Programming with Python

Using Pandas with tabular data

Learning Objectives

Use Pandas to import csv files.
Access columns within DataFrames.
Modify DataFrame column names and values.
Slice DataFrames.
Plot using Pandas and save plots to file.

At this point, this set of lessons diverges from the usual material included in the Software Carpentry novice Python lessons. The topics we cover are geared towards processing and analyzing scientific data, and handling the complexities that come with pulling data directly from real sources.

We would like to create a script that visualizes the streamgage data from the Colorado River over a specified period of time at different points along its course.

Traditionally, we would access the data through the USGS website, clicking around, dowloading the file, and cleaning it up by hand. The csv file would look like this:

http://waterdata.usgs.gov/az/nwis/uv?cb_00060=on&cb_00065=on&format=rdb&site_no=09380000&period=&begin_date=2016-01-01&end_date=2016-01-10

Instead of cleaning up these files this by hand, we are going to automate the entire process of data import and processing using Python. While manually extracting the data from one file would not take long, repeating the process frequently or with a large number of files would likely lead to errors.

Our code should:

Take a list of USGS stations, a start date and an end date as input.
Create plots of the gage height and discharge for each station on the list as output, and save them to individual files.
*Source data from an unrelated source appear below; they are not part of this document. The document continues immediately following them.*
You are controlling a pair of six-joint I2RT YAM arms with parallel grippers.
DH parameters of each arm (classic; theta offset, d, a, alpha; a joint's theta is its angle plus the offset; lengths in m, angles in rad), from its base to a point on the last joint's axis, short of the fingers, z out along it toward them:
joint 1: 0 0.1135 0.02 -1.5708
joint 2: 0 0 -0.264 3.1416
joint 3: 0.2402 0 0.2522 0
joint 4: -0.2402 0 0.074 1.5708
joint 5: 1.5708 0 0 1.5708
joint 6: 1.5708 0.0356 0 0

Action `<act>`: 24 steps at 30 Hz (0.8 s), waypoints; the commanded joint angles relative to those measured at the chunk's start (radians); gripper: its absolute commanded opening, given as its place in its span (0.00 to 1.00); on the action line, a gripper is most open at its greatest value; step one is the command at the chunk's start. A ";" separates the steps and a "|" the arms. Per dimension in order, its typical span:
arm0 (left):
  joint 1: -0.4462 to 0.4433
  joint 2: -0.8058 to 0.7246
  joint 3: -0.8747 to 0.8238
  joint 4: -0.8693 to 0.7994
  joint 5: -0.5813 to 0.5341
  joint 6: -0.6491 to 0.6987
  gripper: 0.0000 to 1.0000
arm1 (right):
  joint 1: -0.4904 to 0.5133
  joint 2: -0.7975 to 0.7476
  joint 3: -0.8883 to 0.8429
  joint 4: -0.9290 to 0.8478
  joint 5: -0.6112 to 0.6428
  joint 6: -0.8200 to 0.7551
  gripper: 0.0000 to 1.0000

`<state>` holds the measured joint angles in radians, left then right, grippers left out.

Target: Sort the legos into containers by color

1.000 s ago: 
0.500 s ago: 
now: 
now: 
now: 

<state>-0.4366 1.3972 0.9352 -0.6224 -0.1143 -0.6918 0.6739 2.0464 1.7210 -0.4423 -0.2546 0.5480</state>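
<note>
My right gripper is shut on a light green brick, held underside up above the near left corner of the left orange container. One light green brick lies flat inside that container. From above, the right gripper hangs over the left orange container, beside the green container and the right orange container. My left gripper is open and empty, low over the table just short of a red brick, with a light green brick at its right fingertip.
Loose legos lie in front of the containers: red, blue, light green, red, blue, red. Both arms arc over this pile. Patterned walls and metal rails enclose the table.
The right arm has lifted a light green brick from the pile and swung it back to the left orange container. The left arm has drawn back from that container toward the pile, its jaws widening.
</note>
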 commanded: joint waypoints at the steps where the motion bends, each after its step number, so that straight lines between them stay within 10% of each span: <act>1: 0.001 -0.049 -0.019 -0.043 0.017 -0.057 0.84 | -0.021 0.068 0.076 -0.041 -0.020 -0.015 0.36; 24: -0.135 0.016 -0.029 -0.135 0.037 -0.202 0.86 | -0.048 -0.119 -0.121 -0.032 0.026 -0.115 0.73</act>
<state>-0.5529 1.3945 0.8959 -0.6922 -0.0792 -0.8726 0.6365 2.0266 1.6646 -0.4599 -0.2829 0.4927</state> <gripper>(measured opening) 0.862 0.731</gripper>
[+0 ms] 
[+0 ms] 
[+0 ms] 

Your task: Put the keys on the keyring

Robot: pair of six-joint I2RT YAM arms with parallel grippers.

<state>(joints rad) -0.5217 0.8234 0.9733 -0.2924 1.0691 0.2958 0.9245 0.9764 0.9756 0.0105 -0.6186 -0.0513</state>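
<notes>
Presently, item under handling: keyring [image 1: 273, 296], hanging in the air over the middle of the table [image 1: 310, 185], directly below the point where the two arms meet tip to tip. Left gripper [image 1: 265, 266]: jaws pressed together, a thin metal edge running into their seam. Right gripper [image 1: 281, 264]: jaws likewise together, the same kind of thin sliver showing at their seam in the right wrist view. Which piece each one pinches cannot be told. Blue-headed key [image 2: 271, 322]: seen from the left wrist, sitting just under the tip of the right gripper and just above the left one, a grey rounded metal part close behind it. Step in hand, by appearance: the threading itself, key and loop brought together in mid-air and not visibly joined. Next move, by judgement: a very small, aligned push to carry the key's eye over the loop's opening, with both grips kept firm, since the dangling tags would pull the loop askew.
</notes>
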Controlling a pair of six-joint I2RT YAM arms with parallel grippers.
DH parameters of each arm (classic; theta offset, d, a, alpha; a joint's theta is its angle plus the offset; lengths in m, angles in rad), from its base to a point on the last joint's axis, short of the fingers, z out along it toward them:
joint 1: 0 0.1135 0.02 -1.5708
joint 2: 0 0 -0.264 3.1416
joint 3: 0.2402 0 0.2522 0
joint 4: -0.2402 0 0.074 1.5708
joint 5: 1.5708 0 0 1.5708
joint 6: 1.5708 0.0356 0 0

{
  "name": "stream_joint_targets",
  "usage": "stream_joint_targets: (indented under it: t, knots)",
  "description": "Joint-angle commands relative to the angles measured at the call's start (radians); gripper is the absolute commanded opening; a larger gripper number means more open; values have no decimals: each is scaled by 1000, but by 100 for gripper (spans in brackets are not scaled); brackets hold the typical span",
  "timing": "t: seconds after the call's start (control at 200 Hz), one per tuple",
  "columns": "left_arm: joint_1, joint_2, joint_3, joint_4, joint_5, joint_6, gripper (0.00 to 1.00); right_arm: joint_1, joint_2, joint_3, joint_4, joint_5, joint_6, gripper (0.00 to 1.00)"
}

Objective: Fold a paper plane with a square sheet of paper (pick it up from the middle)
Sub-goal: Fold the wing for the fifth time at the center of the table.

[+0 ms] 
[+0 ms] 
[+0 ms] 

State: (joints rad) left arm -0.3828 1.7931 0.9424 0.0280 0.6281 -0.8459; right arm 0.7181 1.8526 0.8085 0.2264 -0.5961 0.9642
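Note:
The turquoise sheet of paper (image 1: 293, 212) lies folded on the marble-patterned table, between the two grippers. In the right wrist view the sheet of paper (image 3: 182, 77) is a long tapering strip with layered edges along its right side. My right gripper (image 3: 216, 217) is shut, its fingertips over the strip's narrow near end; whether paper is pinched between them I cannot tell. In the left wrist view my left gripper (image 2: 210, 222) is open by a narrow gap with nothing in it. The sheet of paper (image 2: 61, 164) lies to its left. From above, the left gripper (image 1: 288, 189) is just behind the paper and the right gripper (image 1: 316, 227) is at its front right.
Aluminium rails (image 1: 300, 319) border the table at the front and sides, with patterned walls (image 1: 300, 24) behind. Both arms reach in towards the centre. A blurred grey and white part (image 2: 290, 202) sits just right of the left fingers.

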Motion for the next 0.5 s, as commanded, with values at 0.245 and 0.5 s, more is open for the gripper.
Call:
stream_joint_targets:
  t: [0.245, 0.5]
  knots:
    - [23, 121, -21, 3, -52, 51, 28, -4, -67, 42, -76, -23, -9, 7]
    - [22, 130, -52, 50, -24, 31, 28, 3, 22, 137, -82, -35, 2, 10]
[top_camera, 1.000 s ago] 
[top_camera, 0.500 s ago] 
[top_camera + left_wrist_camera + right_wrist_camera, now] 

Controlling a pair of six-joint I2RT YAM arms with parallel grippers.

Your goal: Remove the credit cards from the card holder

We will build this script by breaking it up into small tasks, gradually add complexity to our solution, and combine the pieces of code into a single program.

Using Pandas for tabular data

In a previous lesson we used a Python library called NumPy to handle arrays of data. NumPy arrays are perfect for doing calculations with our data, but they can only handle floats or integers. Tabular data more closely resembles spreadsheets, where entries such as dates and times are in some useful format.

One of the best options for working with tabular data in Python is the Python Data Analysis Library (a.k.a. Pandas). The Pandas library provides its own set of data structures, produces high quality plots through Matplotlib (the plotting library we used earlier), and integrates nicely with other libraries that can use NumPy arrays.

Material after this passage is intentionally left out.